- TASK ITEM -
Look over the data below and give the number of lines containing the word "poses", with no other words.

___ SOURCE DATA

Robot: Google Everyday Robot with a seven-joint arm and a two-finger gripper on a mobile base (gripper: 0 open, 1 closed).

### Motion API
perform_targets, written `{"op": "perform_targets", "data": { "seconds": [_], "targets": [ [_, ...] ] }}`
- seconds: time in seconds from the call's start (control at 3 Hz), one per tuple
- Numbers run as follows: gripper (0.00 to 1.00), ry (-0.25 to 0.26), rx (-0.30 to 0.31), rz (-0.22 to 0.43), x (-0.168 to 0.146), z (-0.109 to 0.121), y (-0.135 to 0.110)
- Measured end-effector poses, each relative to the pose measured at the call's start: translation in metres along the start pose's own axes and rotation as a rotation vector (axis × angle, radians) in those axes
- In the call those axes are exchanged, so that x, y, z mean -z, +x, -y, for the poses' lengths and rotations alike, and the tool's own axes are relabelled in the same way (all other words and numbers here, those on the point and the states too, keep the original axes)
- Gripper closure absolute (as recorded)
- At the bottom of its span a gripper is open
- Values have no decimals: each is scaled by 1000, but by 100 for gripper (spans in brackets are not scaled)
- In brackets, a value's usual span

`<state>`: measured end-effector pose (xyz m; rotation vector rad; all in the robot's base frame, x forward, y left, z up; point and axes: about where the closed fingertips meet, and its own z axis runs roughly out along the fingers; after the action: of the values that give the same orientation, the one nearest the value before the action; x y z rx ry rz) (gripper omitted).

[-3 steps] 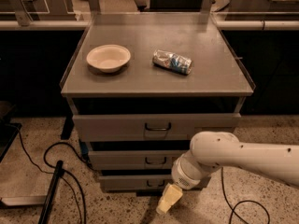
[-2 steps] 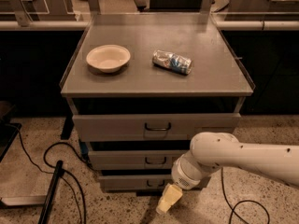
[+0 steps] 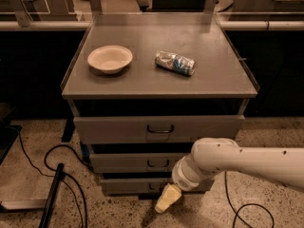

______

- ANSWER BOX -
2